Please print, word for word, every line from the one that contains "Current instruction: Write" through the last line of the records, and nothing else.

-- Collected data entries --
■ ■ ■ ■ ■ ■ ■

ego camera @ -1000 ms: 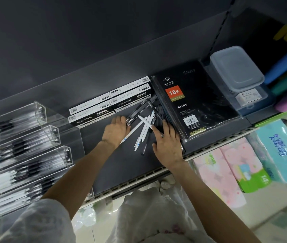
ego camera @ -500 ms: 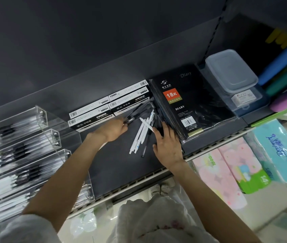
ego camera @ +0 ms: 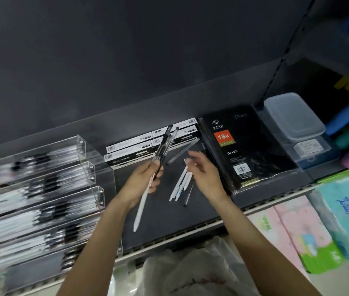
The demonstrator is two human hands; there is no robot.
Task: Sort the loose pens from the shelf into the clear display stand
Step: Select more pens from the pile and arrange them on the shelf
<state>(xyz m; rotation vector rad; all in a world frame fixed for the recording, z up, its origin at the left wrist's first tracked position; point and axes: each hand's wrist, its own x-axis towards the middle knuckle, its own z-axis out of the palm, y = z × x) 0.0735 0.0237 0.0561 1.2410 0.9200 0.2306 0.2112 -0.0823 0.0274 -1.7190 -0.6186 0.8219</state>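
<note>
My left hand [ego camera: 145, 179] grips a bunch of pens [ego camera: 165, 144] lifted above the dark shelf [ego camera: 169, 214]: black ones point up past the fingers and a white one hangs down below the palm. Several loose white and black pens [ego camera: 182, 185] lie on the shelf between my hands. My right hand [ego camera: 205, 174] hovers over them with fingers loosely spread and holds nothing. The clear tiered display stand [ego camera: 41, 189] stands at the left, blurred, with rows of pens in it.
Black and white pen boxes [ego camera: 130, 149] lie at the back of the shelf. A wrapped black diary [ego camera: 241, 150] sits to the right, then a lidded plastic container [ego camera: 293, 116]. Tissue packs [ego camera: 348, 216] sit below right. A plastic bag [ego camera: 190, 272] hangs below the shelf edge.
My left hand has lifted a bunch of pens off the shelf. My right hand rose off the shelf from beside the diary and now hovers open.
</note>
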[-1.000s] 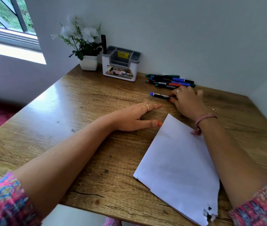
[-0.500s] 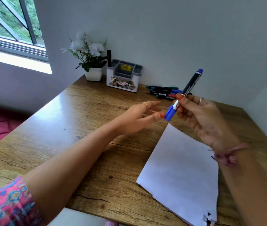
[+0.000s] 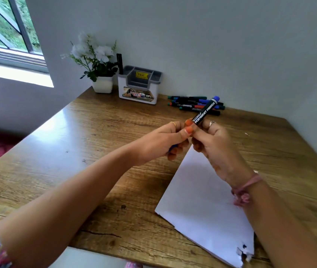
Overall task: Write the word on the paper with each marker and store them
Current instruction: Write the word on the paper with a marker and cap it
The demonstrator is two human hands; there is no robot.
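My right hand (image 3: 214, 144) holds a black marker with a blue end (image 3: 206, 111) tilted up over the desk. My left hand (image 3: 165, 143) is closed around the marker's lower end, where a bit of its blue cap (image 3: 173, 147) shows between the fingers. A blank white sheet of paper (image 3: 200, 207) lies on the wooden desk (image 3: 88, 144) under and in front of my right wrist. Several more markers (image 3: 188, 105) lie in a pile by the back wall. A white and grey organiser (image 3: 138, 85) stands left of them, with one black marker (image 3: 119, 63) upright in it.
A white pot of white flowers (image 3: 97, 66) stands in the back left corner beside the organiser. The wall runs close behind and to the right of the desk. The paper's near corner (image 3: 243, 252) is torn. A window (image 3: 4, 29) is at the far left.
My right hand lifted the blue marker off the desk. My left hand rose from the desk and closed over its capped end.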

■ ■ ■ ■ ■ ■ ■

-- SOLUTION TO THIS EXERCISE --
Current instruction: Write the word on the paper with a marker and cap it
The demonstrator is two human hands; there is no robot.
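My right hand (image 3: 214, 144) holds a black marker with a blue end (image 3: 206, 111) tilted up over the desk. My left hand (image 3: 165, 143) is closed around the marker's lower end, where a bit of its blue cap (image 3: 173, 147) shows between the fingers. A blank white sheet of paper (image 3: 200, 207) lies on the wooden desk (image 3: 88, 144) under and in front of my right wrist. Several more markers (image 3: 188, 105) lie in a pile by the back wall. A white and grey organiser (image 3: 138, 85) stands left of them, with one black marker (image 3: 119, 63) upright in it.
A white pot of white flowers (image 3: 97, 66) stands in the back left corner beside the organiser. The wall runs close behind and to the right of the desk. The paper's near corner (image 3: 243, 252) is torn. A window (image 3: 4, 29) is at the far left.
My right hand lifted the blue marker off the desk. My left hand rose from the desk and closed over its capped end.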

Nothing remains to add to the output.